0.02MΩの恐怖!クレーンの抵抗器が絶縁低下しても「動くからヨシ」になる現場のリアルと予防保全への第一歩

「絶縁が悪くても、とりあえず動くから大丈夫だろう」

皆さんの現場でも、こんな危険な「異常の正常化」が起きていませんか?

今回は、あるクレーンの抵抗器の絶縁低下から見えた、現場のリアルな空気感についてお話しします。

日々の忙しさを理由に、予防保全を後回しにしがちな同業者の方に、ぜひ読んでいただきたい記録です。

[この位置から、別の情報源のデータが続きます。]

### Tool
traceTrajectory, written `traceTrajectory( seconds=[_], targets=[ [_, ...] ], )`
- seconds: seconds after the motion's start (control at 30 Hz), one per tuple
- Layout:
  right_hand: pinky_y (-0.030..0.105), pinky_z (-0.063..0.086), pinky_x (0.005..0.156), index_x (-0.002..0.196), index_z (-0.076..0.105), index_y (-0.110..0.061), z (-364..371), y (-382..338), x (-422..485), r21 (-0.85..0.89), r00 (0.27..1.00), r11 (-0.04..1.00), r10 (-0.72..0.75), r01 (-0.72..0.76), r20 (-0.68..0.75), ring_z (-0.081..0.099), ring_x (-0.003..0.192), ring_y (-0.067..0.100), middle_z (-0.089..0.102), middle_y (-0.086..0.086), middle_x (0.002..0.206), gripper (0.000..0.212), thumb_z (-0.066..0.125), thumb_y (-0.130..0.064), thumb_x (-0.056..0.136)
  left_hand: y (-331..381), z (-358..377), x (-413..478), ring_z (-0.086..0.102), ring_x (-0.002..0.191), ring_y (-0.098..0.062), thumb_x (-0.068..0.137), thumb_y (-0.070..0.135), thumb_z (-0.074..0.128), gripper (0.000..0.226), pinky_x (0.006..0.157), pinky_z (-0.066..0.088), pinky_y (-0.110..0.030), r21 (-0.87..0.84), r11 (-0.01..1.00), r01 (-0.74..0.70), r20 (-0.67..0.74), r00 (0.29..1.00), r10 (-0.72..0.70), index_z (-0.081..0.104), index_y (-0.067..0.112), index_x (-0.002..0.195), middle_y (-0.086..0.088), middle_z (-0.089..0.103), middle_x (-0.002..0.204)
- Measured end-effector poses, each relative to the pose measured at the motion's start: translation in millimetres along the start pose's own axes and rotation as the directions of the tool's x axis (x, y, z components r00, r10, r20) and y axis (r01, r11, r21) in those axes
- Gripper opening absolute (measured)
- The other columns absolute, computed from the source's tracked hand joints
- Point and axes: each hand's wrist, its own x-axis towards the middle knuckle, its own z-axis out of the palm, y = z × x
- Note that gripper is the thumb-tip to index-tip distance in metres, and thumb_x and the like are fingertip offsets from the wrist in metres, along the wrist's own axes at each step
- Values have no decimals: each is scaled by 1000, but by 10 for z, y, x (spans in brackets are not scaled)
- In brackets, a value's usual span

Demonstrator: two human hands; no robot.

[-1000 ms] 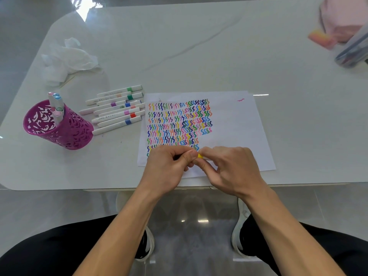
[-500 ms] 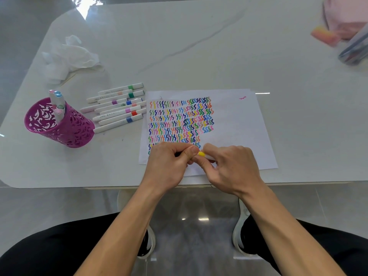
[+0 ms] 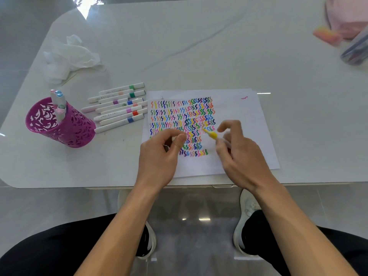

限界突破の0.02MΩ。クレーン抵抗器の絶縁低下という時限爆弾

ある日、製鋼エリアで稼働するクレーンの年次点検を行いました。

各モーター二次側の絶縁不良が出ており、主巻モーターの切り分けを実施しました。

モーター単体は2000MΩ以上で健全でしたが、問題は抵抗器側だったのです。

測定値はなんと「0.02MΩ」。直感的にかなり危険なレベルだと感じました。

現場を確認すると、抵抗器には粉塵ダストが山のように堆積していました。

錆も進行しており、見た瞬間に「これはただ事ではない」と確信したのです。

「動くからヨシ」の罠。なぜ現場は異常に慣れてしまうのか

このクレーンがある現場は、常に粉塵が舞う過酷な環境です。

しかも、クレーンは20m以上の高所に設置されています。

点検に行くため階段を上るだけで、現場の人間は疲弊してしまうのです。

「行くまでが大変だから、なるべく関わりたくない…」

そんな現場の無意識の心理も、対応を遠ざける大きな要因でした。

本来ならこまめな清掃が必要ですが、実施できるのは年1回の点検時のみ。

おまけに建屋の雨漏りがひどく、抵抗器の上にトタン屋根を括り付けて凌いでいました。

恐ろしいのは、このトタン屋根という応急処置が、いつの間にか「常態化」していたことです。

錆びていても、絶縁が悪くても、クレーンは普通に動いてしまう。

「そんなものだ」と感覚が麻痺し、異常が日常の風景に溶け込んでいました。

清掃しようにも、足場がないと届かない奥まった構造も、さらに拍車をかけていたのです。

トラブルを待つな!クレーン抵抗器の絶縁低下から始める予防保全

以前の私なら、「時間がない」と点検結果を報告書に書いて終わっていたかもしれません。

しかし、長期間にわたる工場トラブルによる影響で、皮肉にも稼働が減りました。

その結果、一つひとつの事象を深掘りする「時間的な余白」が生まれたのです。

もし一相だけ短絡すれば、抵抗バランスが崩れ異常加速につながる。

このリスクを整理し、根本対策である「インバータ化」へ向けた根拠作りを始めました。

最近はAIとの対話で技術的な壁打ちができ、自信を持って上層部へ提起できるようになりました。

すぐには予算は下りないかもしれませんが、根拠と記録の積み重ねこそが予防保全の第一歩です。

💡 読者の現場でも使える!今日の「保全の現場知恵袋」

  • 重要設備の洗い出しを定期的に行う: 工場内の重要設備をリストアップし、保全の優先順位を明確にしておきましょう。
  • 「現状問題なし」の設備こそ深掘りする: 今動いている設備でも、応急処置が常態化していないか、異常に慣れていないか疑う目を持ってください。
  • AIを強力な壁打ち相手にする: リスクの言語化や上層部への提案ストーリー作りにAIを活用し、論理的な根拠と自信を手に入れましょう。

🔧 現場の同志たちへ

故障していない時ほど、予防保全の重要性は周囲に理解されにくいものです。

それでも、私たちが記録と根拠を残し続けることが、いつか必ず現場の危機を救うと信じています。

今日もご安全に!一緒に泥臭く、少しずつ現場を変えていきましょう。